The question comes from the discussion we had in the past about detector ID and as a matter of fact, re-reading that section of the specs: https://photon-hdf5.readthedocs.io/en/0.5.dev/phdata.html#setup-detectors-group, I realize that these "markers" were included in the discussion. In other words, a "marker" is a "signal" in the corresponding "detector". Please read that section and let me know if you understand it the way I do.

marktsuchida commented 3 years ago

@smXplorer Regarding the detector ID section, please see my comment preceding this issue at https://github.com/Photon-HDF5/photon-hdf5/issues/41#issuecomment-556262946. In summary, I feel that storing markers as a special case of a detector is inconvenient at best.

In this context I need to reiterate my earlier question about whether timestamps are monotonically increasing, or just monotonically non-decreasing. If I'm not mistaken, if detector 0 and detector 1 see a photon at the same time (i.e., within the timestamp counter period), the same timestamp is repeated in /photon_data/timestamps (with 0 and 1 in /photon_data/detectors), is it not? And as far as I can tell, there is no rule about the ordering of detectors in such a case.
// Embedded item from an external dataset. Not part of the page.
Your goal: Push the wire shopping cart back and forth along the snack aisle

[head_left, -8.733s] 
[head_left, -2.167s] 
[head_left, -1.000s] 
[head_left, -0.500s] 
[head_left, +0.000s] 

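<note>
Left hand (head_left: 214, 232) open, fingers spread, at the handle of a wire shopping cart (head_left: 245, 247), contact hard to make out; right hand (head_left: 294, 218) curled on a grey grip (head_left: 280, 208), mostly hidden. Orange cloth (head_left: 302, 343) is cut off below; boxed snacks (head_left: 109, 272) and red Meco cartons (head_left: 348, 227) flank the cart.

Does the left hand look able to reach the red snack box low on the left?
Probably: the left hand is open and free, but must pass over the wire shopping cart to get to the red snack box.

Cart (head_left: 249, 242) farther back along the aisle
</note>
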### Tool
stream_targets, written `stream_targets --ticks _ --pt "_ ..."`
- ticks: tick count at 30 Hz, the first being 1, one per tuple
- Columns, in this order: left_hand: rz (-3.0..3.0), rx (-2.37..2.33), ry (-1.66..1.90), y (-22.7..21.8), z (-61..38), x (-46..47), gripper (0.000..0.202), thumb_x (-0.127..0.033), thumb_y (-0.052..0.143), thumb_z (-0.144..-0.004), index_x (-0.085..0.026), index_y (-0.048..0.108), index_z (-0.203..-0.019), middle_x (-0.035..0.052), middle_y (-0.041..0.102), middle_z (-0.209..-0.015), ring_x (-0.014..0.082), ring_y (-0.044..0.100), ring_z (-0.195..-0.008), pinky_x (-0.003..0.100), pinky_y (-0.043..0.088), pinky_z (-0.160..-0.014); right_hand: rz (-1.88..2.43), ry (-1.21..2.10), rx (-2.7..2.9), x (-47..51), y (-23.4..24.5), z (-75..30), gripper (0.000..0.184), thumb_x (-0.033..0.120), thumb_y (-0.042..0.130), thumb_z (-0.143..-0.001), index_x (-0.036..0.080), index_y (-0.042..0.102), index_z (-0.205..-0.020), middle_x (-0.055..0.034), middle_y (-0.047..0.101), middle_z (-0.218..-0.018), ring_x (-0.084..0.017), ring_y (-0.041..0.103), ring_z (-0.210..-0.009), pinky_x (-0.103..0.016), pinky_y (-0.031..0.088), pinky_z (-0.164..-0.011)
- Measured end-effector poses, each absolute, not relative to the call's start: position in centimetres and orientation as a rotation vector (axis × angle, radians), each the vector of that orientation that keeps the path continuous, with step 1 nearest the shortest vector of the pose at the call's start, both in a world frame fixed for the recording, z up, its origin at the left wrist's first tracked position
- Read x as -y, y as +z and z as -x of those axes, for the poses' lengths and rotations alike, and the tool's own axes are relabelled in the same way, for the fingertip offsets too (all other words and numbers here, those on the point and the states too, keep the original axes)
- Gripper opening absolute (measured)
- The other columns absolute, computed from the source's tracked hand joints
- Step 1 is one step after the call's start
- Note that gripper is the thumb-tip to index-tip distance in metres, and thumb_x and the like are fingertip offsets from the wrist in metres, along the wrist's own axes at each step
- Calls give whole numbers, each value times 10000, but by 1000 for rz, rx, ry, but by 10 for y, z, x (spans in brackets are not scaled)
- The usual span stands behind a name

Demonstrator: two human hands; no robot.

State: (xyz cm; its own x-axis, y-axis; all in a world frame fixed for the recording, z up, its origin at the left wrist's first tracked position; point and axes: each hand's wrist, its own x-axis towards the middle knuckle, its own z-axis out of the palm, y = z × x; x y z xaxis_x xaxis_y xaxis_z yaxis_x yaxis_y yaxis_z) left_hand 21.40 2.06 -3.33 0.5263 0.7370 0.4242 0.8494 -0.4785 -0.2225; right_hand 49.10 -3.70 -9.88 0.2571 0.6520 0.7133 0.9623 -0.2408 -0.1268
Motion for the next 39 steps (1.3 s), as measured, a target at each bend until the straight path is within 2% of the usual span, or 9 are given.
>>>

I think that probably works well enough for photon timestamps (though a format guaranteeing strict monotonic increase would have been nice), but a similar scheme for markers would make it harder to write correct code that assigns photons to pixels, because the order of markers stored in a file may not be the order in which they need to be processed. And it gets even more complicated if the same array (/photon_data/timestamps) is used for both photons and markers.

Getting back to your first question about app-based bit assignment -- are you proposing something like bit 0 = pixel clock, bit 1 = line clock, and bit 2 = frame clock? Aside from the fact that you could still have unused bits (because any 1 of those 3 clocks is sufficient for recovering a FLIM image, and not all setups have all 3), the difficulty I see is that then it becomes hard for users to use this format to store additional or non-standard markers that are not (yet) provided by the format specification. Maybe they need to record the timing of some sort of experimental stimulus, or they are scanning in a non-raster pattern. Should they use bits 3 and above for that? But then the specification cannot evolve to introduce new standard markers in the future. If we use separate metadata to map the bits, non-standard markers could just be left unmapped (or maybe annotated with a human-readable string).

Note that I don't care if the bits follow any vendor convention. Which hardware line is used for pixel/line/other clock is entirely up to the user, at least outside of very specific cases (even though the BH Handbook makes it hard to see this). I just want the file format to be capable of storing all of the raw data even before any interpretation or rearrangement takes place. Among other things, this can help a lot while setting up an imaging system or troubleshooting acquisition software, because you can first record and save the data and then look at all of the markers at a glance. If the file format would only store the markers you tell it to, and the result is wrong, then you need to figure out if you misconfigured or the software is buggy or the cables are connected incorrectly, and the file format fails to be a tool in the process. That seems like a lost opportunity.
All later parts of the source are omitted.